_Work request:_ Locate all lines in the data below that hold "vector" and show them.

_Recorded data:_
########
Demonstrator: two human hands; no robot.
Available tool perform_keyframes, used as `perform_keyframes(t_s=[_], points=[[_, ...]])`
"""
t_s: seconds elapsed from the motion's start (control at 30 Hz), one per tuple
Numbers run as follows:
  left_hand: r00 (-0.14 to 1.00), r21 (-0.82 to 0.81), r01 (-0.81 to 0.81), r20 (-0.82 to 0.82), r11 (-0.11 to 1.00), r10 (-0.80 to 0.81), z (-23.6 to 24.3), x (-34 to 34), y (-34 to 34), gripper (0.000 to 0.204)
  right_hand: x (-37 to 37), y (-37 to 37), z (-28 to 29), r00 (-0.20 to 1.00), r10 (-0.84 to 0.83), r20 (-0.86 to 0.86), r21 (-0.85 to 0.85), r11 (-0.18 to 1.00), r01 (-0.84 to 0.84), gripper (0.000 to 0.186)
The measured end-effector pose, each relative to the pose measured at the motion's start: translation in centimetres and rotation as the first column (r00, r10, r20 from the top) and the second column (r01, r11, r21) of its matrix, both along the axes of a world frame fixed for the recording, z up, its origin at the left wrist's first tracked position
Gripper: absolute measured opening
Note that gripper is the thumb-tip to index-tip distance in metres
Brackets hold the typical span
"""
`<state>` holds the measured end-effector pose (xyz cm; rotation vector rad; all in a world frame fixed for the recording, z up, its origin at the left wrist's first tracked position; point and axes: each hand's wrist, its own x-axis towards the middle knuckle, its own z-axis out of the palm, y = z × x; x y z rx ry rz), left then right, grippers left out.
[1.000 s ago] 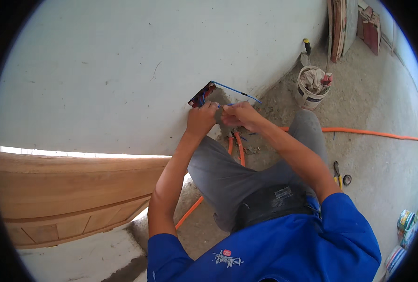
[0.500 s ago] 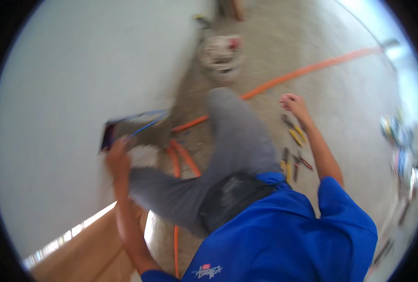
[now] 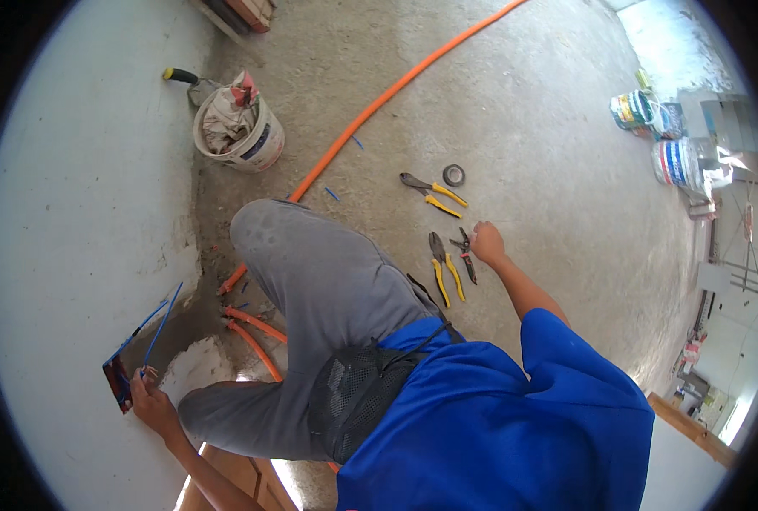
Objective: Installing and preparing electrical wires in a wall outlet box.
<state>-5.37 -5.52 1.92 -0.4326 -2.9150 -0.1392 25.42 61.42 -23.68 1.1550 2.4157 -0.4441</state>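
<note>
My left hand (image 3: pixel 151 400) pinches a blue wire (image 3: pixel 162 320) at the reddish electrical box (image 3: pixel 115 381) recessed in the wall, with a second blue wire beside it. My right hand (image 3: pixel 484 241) is out to the right over the floor, fingers loosely curled and apart, right beside a dark wire stripper (image 3: pixel 468 265) with red on its handle. Left of that lie yellow-handled pliers (image 3: pixel 449 278), and farther up another yellow-handled pair (image 3: pixel 443 194) next to a roll of dark tape (image 3: pixel 453 175).
A bucket of crumpled bags (image 3: pixel 238 136) and a trowel (image 3: pixel 184 78) stand by the left wall (image 3: pixel 89 170). Orange conduit (image 3: pixel 362 119) crosses the floor and runs under my bent legs. Containers (image 3: pixel 674 163) line the far right. A wooden panel (image 3: pixel 242 468) lies at lower left.
My view has swung toward the right. My right hand has left the wire at the box and moved out beside the tools; my left hand stays at the wire.
</note>
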Motion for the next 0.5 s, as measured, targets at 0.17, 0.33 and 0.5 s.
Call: perform_keyframes(t_s=[0.17,0.33,0.5], points=[[0.999,0.062,0.016,0.029,0.998,-0.018,-0.3,-0.3,0.3,0.018,-4.8,-1.7,-1.3,0.913,0.318,-0.256,0.313,0.921,-0.233,0.051],[1.000,-0.033,0.018,-0.021,0.999,-0.018,0.0,-0.1,-1.8,0.023,-11.0,-1.4,-2.9,0.901,0.412,-0.140,0.254,0.894,-0.369,0.062],[0.995,0.001,0.067,-0.077,0.998,-0.066,0.8,1.1,-2.1,0.031,-12.3,0.0,-4.3,0.849,0.515,-0.118,0.161,0.854,-0.495,0.042]])
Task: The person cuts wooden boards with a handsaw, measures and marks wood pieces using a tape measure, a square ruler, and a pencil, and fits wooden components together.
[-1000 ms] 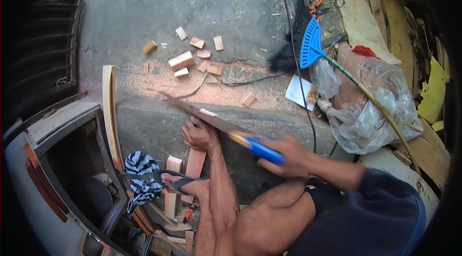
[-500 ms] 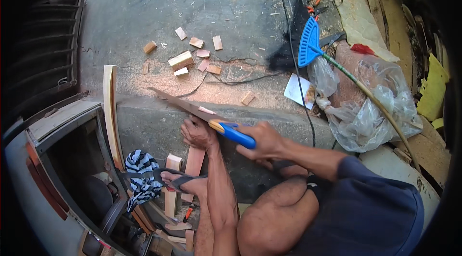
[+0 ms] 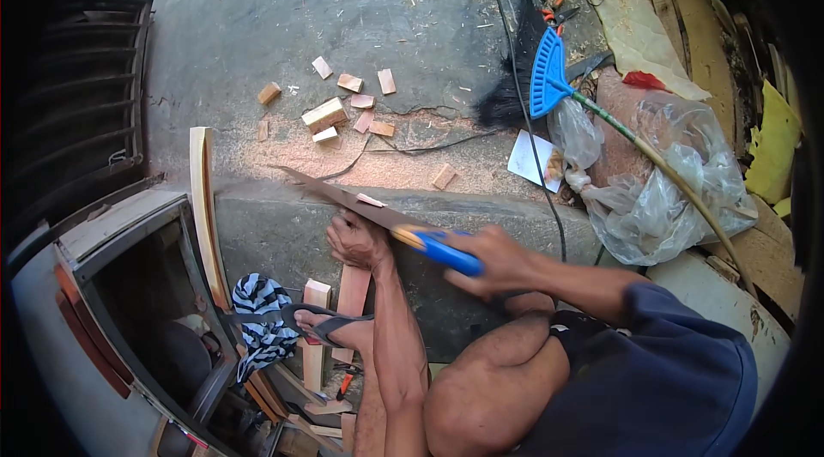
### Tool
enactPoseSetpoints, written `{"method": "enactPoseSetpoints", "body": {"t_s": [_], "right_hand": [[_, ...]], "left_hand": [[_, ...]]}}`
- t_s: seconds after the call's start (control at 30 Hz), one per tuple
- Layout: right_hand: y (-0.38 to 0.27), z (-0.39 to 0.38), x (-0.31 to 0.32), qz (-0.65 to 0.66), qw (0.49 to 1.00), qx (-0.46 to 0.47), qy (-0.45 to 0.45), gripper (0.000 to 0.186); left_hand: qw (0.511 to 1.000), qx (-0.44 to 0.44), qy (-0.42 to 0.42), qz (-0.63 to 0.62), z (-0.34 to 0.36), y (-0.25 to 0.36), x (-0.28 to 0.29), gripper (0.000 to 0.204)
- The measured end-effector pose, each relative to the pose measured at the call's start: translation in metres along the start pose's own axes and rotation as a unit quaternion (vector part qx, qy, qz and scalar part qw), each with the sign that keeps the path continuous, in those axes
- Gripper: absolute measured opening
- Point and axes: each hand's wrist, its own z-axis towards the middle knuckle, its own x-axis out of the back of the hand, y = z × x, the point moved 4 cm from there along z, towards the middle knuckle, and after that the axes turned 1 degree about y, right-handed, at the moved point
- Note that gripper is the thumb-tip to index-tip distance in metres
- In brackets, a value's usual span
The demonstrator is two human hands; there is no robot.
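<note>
At concrete step (image 3: 515, 218): handsaw (image 3: 382, 217), tapering brownish blade (image 3: 337, 197), blue-and-yellow handle (image 3: 451, 256).

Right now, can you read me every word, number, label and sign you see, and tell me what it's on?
There are none that I can read.
Blue saw handle: any marking is too blurred to read.
White card: too small to make out any words.
Clear plastic bag: no readable print.
</note>
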Motion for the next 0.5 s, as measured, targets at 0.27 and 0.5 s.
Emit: {"method": "enactPoseSetpoints", "body": {"t_s": [0.27, 0.5], "right_hand": [[0.000, -0.049, 0.012, -0.015, 0.998, 0.055, 0.041, 0.037], [0.025, -0.035, 0.022, -0.032, 0.986, 0.136, 0.094, 0.026]], "left_hand": [[1.000, 0.002, -0.004, -0.013, 0.002, 0.005, 0.012, 0.038], [1.000, 0.009, -0.001, 0.017, 0.002, -0.004, 0.009, 0.037]]}}
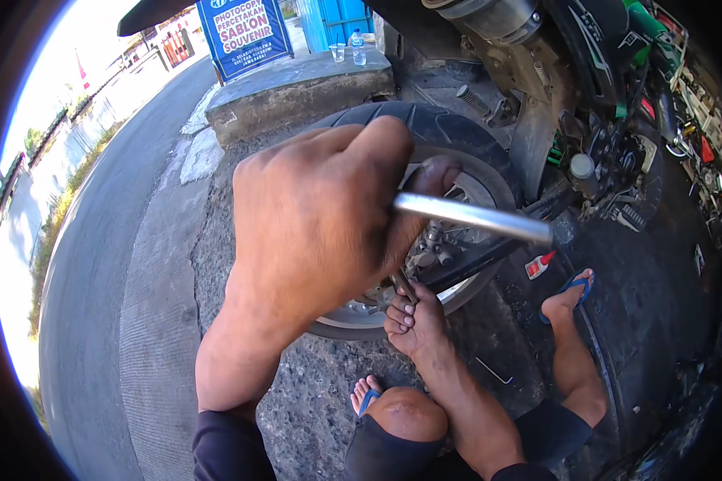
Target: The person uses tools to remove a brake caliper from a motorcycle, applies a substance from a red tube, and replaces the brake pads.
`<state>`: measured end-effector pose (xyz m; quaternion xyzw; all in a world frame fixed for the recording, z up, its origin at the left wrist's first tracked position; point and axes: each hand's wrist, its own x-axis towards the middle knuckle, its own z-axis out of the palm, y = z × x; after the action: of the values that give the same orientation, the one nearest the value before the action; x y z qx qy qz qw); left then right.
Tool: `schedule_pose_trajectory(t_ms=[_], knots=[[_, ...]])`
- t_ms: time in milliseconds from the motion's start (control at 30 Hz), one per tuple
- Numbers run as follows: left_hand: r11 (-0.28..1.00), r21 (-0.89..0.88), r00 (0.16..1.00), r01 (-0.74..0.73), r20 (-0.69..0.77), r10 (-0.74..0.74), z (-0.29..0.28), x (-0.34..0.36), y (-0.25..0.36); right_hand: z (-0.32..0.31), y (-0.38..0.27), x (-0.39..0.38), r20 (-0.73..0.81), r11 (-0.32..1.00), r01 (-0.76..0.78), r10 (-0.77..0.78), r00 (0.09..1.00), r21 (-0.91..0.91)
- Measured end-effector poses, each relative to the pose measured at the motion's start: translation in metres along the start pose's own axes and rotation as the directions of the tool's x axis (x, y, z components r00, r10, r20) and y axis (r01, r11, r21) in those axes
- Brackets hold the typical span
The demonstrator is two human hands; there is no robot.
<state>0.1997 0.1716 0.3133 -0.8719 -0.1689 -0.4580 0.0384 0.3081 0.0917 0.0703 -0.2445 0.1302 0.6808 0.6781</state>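
My left hand (pixel 317 212), close to the camera, is closed in a fist around a silver metal bar (pixel 473 216) that sticks out to the right. Lower down, my right hand (pixel 417 321) wraps its fingers round a slim dark metal tool (pixel 406 287) beside the wheel hub. Its far end is hidden behind my left hand, so its exact kind does not show. Behind both hands is a motorcycle's rear wheel (pixel 489 183) with a black tyre (pixel 449 132). The swingarm (pixel 477 264) runs past the hub (pixel 433 248).
A white bottle with a red cap (pixel 540 264) and an L-shaped hex key (pixel 495 370) lie on the ground. My feet are in blue sandals (pixel 578 285). Scattered tools (pixel 702 148) lie at far right. Beyond the wheel, a concrete ledge (pixel 297 100) holds a water bottle (pixel 358 54) and cup.
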Motion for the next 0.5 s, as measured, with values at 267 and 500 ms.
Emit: schedule_pose_trajectory(t_ms=[267, 500], knots=[[0.945, 0.118, 0.952, 0.304, -0.068, -0.298, -0.011, -0.026, -0.028, 0.002, 0.003, 0.011, -0.116, 0.988, 0.018, -0.036, 0.993, -0.156], [0.887, 0.007, 0.864, 0.462, -0.232, -0.448, -0.009, -0.06, -0.05, 0.014, 0.017, -0.005, -0.2, 0.978, 0.095, -0.133, 0.971, -0.184]])
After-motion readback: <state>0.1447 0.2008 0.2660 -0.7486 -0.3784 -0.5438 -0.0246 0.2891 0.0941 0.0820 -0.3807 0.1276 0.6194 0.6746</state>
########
_Response box:_
`<state>` holds the measured end-effector pose (xyz cm; rotation vector rad; all in a world frame fixed for the recording, z up, its origin at the left wrist's first tracked position; point and axes: each hand's wrist, its own x-axis towards the middle knuckle, its own z-axis out of the palm, y = z × x; x y z rx ry rz), left then right, grippers left out.
- The measured end-effector pose, each relative to the pose measured at the call's start: translation in metres along the start pose's own axes and rotation as a unit quaternion (vector part qx, qy, qz and scalar part qw), each with the sign that keeps the path continuous, in those axes

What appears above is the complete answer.